CAIRO | Egyptian Seed Mostafa Fahmy (Camp 1999) and his friends filmed, edited and recorded a music video during a two-day period last week. The song, called Sout Al Horeya (The Voice of Freedom), has received over 1,750,000 views on YouTube since it was released on February 10, the day before President Mubarak’s resignation. It is one of the 30 most-watched videos on YouTube this week, and the No. 7 music video on the site.
Mostafa filmed during the protests in Tahrir Square, and despite losing two video cameras to police, never gave up. After the second camera was taken, he received encouragement from Seeds of Peace co-founder Bobbie Gottschalk. “She gave me the push to go film and not stop,” Mostafa says.
“Our only goal was to create a video that might increase the hope for our people,” he says. “As you see, it has been spread. We were inspired by what we see every day in Egypt. We smelled freedom and we couldn’t resist doing something.”
Mostafa’s cousin survived being shot in the chest by police during a peaceful protest, an incident Mostafa witnessed and that motivated him even more.
“I used passion and all my abilities to peacefully defend what I believe in,” he says. “We made the song with love and pride. We wanted to make our voices loud—really loud—for all the world to hear.”
Mostafa shares the excitement of many young people in Egypt about the changes he sees and the “lesson in peace and the power of people” that brought them about.
“I really can’t believe what’s happening around me these days. My Egypt is back, the Egypt that I’ve always dreamed of. Now I can talk out loud in the street about the president—I can say whatever I want—and most important to me, film whatever I want.”
Update: The video has aired on major Egyptian TV stations, as well as the BBC, CNN, Al Jazeera, and Democracy Now!, and was linked to in Wired and Thomas Friedman’s February 15 New York Times column.
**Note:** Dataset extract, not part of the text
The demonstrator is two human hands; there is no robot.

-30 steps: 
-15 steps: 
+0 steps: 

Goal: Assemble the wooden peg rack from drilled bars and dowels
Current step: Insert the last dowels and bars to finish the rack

In a 60 Minutes interview on CBS, Google executive and imprisoned protest activist Wael Ghonim introduced the video to correspondent Harry Smith, and agreed with Smith that Sout Al Horeya “is the best song to come out of the revolution.”
Read more about reactions by Seeds to the Revolution ››
Sout Al Horeya/The Voice of Freedom lyrics
I went (to go protest), vowing not to turn back.
I wrote, in my blood, on every street.
We raised our voices, until those who had not heard us could.
We broke down all barriers.
Our weapon was our dreams.
And we could see tomorrow clearly.
We have been waiting for so long.
Searching, and never finding our place.
In every street in my country,
The voice of freedom is calling. (x2)
We raised our heads high into the sky.
And hunger no longer mattered to us.
Most important are our rights,
And that with our blood we write our history.
If you are one of us,
Stop your chattering,
Stop telling us to leave and abandon our dream.
Stop saying the word, “I”.
In every street in my country,
The voice of freedom is calling. (x2)
(poem)
Brown Egyptian hands
Are outstretched amidst the roars (of the crowd)
Breaking barriers.
Our innovative youth
Have turned autumn into spring.
They have achieved the miraculous.
They have resurrected the dead,
Saying: “Kill me,
But my death will not resurrect YOUR country.
I am writing, with my blood,
A new life for my nation.
Is this my blood, or is it spring?
In color, they are both green.”
I do not know whether I smile from happiness,
Or from my sadnesses.
In every street in my country,
The voice of freedom is calling. (x2)
(Translated by Egyptian Seed Mariam Bazeed.)